The new ImageTableDetector is added based on CascadeTabNet, which uses Cascade mask Region-based CNN High-Resolution Network (Cascade mask R-CNN HRNet). The model was pre-trained on the COCO dataset and fine-tuned on ICDAR 2019 competitions dataset for table detection and demonstrates the state-of-the-art results for ICDAR 2013 and TableBank, besides holding top results for ICDAR 2019. Spark OCR 3.3 bundles the following new features and notebooks:
- ImageTableDetector is a DL model for detecting tables on the image.
- ImageTableCellDetector is a transformer for detecting regions of cells in the table image.
- ImageTableDetector is a transformer for extracting text from the detected cells.
New notebooks added to Spark OCR 3.3:
Computer vision has brought impressive advances to numerous areas, including medical diagnostics, robotics, and autonomous driving. In this post, we’ve described how Visual NLP unlocks new document understanding capabilities – which are available today in a production-grade, scalable, and actively developed and supported codebase.
The functionality described here is already in use by our customers – enabling new applications that were never viable before. We are actively working on extending it in multiple areas:
- Adding more visual elements that can be accurately detected on a document or form (signature, dates, handwriting, checked boxes)

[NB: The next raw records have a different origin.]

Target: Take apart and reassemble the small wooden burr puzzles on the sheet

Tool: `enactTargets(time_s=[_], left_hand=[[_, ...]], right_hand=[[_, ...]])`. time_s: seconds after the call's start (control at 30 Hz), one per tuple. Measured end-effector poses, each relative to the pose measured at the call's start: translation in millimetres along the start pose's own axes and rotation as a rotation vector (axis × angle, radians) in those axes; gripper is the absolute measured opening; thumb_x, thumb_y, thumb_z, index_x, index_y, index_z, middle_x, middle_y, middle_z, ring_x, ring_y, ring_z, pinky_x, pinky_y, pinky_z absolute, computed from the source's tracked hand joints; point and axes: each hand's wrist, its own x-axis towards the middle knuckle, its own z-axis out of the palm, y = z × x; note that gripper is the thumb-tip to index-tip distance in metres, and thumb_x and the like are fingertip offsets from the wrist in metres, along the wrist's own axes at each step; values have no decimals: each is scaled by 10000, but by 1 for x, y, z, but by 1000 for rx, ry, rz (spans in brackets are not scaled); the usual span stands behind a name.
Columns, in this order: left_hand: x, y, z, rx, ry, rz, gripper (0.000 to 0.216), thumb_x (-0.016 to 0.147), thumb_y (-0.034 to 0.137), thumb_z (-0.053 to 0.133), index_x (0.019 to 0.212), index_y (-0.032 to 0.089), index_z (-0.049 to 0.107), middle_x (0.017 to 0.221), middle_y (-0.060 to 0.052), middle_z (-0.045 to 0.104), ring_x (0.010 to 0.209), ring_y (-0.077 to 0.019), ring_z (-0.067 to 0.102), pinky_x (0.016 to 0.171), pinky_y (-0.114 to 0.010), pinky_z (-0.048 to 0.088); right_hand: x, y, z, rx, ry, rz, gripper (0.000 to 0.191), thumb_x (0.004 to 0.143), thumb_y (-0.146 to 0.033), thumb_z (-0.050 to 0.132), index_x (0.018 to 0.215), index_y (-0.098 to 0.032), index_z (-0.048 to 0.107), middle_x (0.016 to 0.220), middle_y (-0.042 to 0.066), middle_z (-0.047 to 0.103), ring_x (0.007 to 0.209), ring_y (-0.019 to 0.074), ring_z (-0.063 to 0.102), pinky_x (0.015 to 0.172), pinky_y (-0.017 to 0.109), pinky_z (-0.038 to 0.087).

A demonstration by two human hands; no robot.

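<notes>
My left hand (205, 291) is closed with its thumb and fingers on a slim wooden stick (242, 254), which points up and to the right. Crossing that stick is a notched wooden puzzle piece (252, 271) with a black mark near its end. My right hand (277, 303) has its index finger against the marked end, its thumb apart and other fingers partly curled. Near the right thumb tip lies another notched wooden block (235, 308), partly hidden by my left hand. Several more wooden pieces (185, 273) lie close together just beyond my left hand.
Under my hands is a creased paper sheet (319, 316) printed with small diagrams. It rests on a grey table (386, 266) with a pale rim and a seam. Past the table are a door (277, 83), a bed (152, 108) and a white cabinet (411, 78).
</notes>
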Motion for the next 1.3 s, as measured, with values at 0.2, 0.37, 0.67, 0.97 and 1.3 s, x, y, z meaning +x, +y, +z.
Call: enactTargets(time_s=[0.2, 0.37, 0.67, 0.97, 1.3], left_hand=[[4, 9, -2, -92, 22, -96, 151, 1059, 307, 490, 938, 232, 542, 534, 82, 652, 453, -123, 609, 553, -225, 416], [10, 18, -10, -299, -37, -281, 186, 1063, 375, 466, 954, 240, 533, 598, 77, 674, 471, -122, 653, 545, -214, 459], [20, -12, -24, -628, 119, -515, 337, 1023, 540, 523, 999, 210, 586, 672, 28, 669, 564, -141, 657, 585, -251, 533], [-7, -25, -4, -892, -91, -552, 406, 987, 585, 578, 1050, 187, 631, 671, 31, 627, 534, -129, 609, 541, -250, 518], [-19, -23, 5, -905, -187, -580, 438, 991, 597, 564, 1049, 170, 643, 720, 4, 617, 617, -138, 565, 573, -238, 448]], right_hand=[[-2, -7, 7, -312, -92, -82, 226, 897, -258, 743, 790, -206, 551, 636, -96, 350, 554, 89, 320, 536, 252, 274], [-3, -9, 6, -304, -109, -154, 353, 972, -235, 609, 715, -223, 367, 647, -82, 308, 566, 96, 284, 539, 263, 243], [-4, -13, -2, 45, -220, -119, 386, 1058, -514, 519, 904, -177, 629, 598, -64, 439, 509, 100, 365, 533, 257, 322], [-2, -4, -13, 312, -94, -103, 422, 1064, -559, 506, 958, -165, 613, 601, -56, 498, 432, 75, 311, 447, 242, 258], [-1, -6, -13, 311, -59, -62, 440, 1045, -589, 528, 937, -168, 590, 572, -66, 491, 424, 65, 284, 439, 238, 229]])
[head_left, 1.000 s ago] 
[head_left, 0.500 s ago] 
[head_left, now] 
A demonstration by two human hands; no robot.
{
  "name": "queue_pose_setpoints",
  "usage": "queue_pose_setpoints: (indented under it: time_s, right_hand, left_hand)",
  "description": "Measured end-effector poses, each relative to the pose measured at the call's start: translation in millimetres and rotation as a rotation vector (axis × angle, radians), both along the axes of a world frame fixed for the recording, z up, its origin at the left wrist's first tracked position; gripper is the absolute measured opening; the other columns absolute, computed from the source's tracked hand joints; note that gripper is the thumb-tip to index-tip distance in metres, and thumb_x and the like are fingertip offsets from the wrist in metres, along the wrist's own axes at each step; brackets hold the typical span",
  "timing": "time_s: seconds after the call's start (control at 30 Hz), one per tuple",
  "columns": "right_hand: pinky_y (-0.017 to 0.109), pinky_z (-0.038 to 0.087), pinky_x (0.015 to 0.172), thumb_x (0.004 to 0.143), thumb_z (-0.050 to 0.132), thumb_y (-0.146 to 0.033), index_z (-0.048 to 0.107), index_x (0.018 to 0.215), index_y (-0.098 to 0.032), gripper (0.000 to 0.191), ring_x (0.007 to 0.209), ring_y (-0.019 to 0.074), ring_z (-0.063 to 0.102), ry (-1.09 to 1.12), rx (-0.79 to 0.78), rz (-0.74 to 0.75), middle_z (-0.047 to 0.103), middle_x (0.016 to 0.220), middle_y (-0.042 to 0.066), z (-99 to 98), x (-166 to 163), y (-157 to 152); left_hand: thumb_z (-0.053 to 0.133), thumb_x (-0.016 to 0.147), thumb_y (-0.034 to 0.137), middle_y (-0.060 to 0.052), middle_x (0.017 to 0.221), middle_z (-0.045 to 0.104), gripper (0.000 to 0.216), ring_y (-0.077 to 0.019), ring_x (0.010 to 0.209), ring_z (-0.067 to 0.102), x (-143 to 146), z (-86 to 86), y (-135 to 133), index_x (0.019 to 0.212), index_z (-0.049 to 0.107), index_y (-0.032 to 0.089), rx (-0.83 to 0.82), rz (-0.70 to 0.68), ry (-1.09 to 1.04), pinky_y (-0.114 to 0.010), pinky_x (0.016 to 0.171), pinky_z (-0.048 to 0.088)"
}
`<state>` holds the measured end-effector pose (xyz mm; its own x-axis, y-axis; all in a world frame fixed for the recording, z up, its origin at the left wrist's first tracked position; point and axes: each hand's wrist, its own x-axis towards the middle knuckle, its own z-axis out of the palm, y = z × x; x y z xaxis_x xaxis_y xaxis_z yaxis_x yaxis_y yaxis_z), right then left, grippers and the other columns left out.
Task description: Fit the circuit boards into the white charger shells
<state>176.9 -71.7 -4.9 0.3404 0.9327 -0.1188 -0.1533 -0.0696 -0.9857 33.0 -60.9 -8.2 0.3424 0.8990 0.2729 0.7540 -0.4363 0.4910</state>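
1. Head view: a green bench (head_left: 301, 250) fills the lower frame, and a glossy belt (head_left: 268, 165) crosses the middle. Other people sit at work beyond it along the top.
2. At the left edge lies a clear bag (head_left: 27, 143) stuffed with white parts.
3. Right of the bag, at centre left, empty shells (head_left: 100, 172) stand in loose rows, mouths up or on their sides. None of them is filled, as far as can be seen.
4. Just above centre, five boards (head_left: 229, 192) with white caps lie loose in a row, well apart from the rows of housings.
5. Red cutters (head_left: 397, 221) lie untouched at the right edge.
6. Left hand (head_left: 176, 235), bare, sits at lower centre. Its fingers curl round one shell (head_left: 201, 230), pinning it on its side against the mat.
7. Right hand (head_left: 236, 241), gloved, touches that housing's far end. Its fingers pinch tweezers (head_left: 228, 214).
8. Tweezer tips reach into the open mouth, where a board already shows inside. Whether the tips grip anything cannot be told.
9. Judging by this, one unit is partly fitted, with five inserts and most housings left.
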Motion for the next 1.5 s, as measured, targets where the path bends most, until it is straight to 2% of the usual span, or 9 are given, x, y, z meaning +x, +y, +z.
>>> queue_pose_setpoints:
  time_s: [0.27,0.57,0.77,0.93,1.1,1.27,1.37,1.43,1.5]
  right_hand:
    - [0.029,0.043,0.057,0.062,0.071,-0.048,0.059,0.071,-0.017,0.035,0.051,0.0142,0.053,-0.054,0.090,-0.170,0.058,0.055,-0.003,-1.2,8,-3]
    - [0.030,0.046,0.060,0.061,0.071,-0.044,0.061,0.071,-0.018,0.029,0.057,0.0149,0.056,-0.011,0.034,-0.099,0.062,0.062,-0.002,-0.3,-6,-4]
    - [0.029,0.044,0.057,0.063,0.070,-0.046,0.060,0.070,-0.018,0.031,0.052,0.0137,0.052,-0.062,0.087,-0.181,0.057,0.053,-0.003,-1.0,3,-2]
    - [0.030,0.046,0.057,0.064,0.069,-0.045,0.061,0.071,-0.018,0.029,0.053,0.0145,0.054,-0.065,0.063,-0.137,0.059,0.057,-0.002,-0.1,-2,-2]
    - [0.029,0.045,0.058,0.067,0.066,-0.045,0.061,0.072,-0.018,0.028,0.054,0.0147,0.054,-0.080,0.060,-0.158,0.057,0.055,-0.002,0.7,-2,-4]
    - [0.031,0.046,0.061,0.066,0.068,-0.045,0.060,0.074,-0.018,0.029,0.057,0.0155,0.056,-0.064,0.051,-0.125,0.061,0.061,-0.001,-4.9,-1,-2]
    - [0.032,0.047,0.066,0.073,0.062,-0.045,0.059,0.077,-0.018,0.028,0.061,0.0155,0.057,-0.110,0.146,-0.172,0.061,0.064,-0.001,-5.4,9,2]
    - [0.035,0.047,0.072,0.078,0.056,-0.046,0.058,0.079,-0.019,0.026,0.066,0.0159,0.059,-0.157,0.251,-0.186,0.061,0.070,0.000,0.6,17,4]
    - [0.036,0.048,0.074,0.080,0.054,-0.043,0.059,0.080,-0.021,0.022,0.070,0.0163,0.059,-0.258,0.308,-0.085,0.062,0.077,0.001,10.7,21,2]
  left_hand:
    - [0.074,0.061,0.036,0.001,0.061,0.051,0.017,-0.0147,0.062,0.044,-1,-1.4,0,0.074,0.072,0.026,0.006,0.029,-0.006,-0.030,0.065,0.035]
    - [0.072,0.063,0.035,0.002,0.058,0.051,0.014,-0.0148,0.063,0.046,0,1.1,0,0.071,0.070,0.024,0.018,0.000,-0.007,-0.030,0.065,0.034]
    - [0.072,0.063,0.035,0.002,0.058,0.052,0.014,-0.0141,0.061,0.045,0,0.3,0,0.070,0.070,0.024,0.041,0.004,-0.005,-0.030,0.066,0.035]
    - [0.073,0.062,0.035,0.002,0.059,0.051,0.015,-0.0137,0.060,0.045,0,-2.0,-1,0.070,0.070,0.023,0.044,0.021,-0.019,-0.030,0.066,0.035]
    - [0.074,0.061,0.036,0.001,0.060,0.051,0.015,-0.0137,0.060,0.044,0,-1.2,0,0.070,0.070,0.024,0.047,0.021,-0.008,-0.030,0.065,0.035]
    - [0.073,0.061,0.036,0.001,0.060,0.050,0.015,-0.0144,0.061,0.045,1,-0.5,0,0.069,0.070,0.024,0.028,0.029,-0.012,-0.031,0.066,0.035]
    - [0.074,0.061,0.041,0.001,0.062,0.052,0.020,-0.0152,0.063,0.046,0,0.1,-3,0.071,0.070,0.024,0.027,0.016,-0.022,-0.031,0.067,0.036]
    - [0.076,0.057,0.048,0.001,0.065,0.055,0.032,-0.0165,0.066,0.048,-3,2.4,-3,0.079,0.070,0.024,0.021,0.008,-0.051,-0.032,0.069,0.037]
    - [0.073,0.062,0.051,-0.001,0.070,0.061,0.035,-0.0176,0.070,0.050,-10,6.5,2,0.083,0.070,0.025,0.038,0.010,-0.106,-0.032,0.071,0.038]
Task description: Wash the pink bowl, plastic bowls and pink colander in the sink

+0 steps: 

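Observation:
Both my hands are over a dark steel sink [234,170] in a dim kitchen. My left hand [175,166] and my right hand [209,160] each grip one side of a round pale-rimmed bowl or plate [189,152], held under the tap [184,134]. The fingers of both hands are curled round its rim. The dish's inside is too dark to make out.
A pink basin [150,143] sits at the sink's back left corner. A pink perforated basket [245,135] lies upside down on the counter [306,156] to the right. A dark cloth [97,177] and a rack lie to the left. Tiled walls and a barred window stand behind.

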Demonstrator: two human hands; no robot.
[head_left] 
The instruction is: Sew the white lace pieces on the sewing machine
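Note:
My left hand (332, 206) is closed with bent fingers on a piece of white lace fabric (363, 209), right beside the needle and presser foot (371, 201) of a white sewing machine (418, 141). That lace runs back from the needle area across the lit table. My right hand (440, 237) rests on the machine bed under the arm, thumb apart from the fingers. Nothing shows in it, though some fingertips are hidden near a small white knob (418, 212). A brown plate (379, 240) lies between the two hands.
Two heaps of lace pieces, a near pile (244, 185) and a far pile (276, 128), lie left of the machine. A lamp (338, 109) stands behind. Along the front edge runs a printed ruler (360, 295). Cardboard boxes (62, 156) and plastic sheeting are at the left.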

- Providing out-of-the-box support for forms and handwriting in more human languages
- Supporting the visual detection of more types of tables (borderless tables, multi-level tables, normalizing data elements like foreign currency or country-specific number formats)
These improvements and more will be released over the next few months, prioritized by our customers’ needs. We also keep improving the deep learning and transfer learning models – to improve accuracy, speed, and scale – and will continue reimplementing better models & algorithms as new research in this fast-moving field is published.
Visual NLP as an approach that marries computer vision and NLP has reached a level of maturity and real-world applicability that the industry is just starting to apply. You have our commitment that we will keep providing you with the state-of-the-art of this exciting new field.